I've spend too many hours tonight trying to figure out what to do. And sorting through all my old discs.

Miguel Garcia Lopez wrote:
I moved to Mac a few months ago, and after making some research I chose Parallels + XP.
I tested the other softwares you mentioned and by far Parallels is the best.


The tests I found confirm this (Parallels), but I'm still trying to decide.

Tom in London wrote:
There are many useful discussions about this in the discussions forums at the Apple website. I suggest you read them before you jump! There are at least 5 or 6 different ways of doing what you want to do.


I've spent the most of the evening on www.mac-forums.com and I'm still no wiser...

Fernando Toledo wrote:
I think VMware is superior as Parallels.


In which way is WMware superior?


With Parallels you can work also in both OS at the same time.


I thought you could do this with both Parallels and WMware. I.e., that they both worked as windows when you're booted into OS X (as opposed to BootCamp which requires you to reboot when changing OS)


A good alternative is Virtuabox ( http://www.virtualbox.org/ ), it is for free.


Hadn't come across this one, but will do some research.

Andrea Re wrote:
Must you get Windows?


Yes and no. My intention was to become totally windows-free. The only two programs that I own which will not run on a Mac are MS Project and MS Visio. I don't often use them and "bought" them for free through my university (just finishing a course in web design and my university has an agreement with MSDN Academy which gives me access to a lot of free MS software). So I can live without them.

But, about the same time that I fell in love with my soon to be Macbook Pro I started evaluating MemoQ. And I really like this CAT. Sure, I could just stick with Wordfast and OmegaT, but I'm evaluating MemoQ for my in-house job so it would be advantageous to also use it as a freelancer.

Huw Watkins wrote:
Most windows OSs are OEM licences and are therefore non transferable between machines. Just be aware of that as it may cause you problems on reinstallation.

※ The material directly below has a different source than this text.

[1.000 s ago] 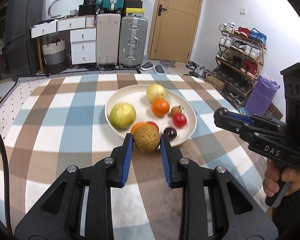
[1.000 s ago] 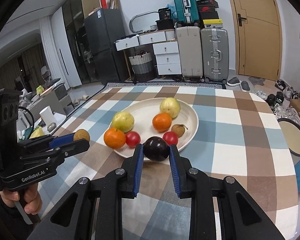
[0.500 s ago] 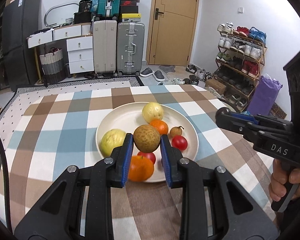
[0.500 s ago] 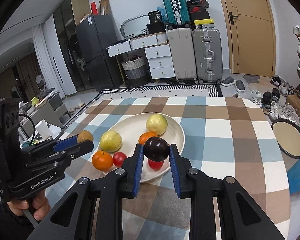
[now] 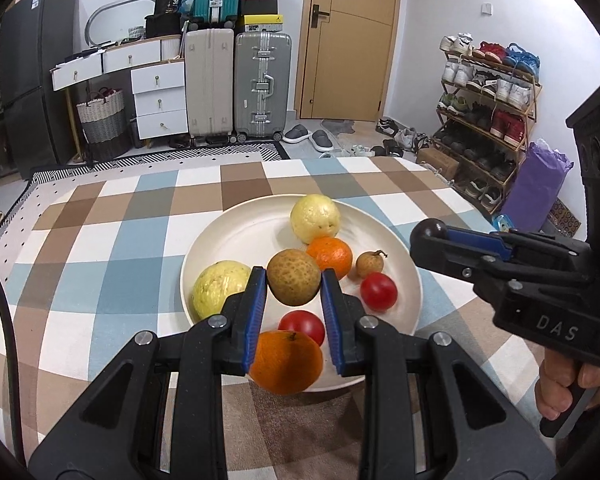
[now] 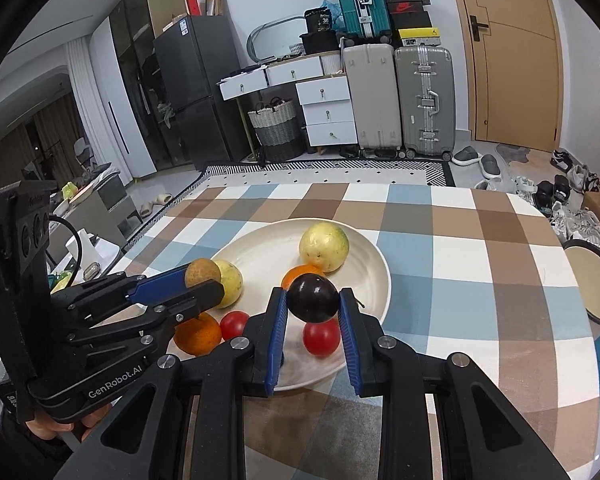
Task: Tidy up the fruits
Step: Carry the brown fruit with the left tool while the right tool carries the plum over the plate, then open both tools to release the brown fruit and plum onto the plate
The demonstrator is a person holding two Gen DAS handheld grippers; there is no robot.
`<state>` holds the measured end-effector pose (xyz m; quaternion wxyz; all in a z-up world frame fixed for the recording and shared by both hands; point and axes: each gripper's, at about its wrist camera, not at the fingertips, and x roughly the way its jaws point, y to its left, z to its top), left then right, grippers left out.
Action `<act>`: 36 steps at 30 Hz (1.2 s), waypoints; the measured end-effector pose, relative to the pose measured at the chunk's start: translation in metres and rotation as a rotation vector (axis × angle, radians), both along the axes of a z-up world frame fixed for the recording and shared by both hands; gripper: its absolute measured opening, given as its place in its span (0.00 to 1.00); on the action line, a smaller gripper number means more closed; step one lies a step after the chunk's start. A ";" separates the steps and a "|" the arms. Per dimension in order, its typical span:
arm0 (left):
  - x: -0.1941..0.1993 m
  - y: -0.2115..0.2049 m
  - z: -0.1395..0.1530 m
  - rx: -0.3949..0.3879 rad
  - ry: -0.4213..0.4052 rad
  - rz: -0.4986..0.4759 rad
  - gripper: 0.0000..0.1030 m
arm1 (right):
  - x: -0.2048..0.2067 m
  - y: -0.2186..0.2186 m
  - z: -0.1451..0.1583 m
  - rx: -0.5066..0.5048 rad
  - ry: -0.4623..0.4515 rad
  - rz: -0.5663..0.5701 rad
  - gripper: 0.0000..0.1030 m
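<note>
A cream plate (image 5: 236, 236) (image 6: 260, 248) on the checked tablecloth holds two yellow-green guavas (image 5: 315, 218) (image 5: 220, 286), two oranges (image 5: 330, 256) (image 5: 286, 362), two red tomatoes (image 5: 379, 291) (image 5: 302, 326) and a small brown fruit (image 5: 370, 262). My left gripper (image 5: 294, 282) is shut on a rough brown round fruit (image 5: 294, 282) (image 6: 202, 272), held above the plate's near half. My right gripper (image 6: 314, 298) is shut on a dark purple plum (image 6: 314, 298) (image 5: 432, 226), above the plate's right front, over a tomato (image 6: 321, 336).
A second, dark-rimmed plate (image 6: 592, 284) lies at the table's right edge. Beyond the table stand suitcases (image 5: 262, 84), white drawers (image 5: 160, 100), a basket (image 6: 276, 128), a shoe rack (image 5: 484, 120) and a door. A hand (image 5: 560, 388) grips the right handle.
Both grippers have carried their fruits forward from the plate's near rim to above the plate; the plate's fruits now sit beneath and around the held ones. Both grips unchanged.
</note>
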<state>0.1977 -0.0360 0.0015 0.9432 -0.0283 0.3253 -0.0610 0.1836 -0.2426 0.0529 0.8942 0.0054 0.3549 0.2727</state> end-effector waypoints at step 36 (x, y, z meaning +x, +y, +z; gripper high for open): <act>0.009 -0.007 -0.020 0.025 0.018 -0.027 0.24 | 0.014 0.017 -0.028 -0.027 0.022 0.007 0.41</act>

It looks like you're right. In between my research tonight I've been trying to organise all CDs I happen to have laying about. And I was really happy when I came across an XP Home disc that came with my old desktop (decommisioned 2,5 yrs ago). Then I started reading the text on it "For distribution with a new PC only" and "...are licensed to OEMs...". So even if I could connect my old desktop to a screen to find out the product key...

Again, thank you all. Somehow it looks like I will have to do without MemoQ, Project and Visio as it that would mean I'd have shell out for both a virtualisation engine and a NEW copy of XP. Even though I've already paid for two copies of XP that I'll no longer be able to use. One on my old desktop and one my son's old Dell (he's inheriting my laptop with Vista).

I had no pro or anti feelings about Windows when I started my migration, but the thought of having to buy a third copy of XP when I have two unused ones just laying about...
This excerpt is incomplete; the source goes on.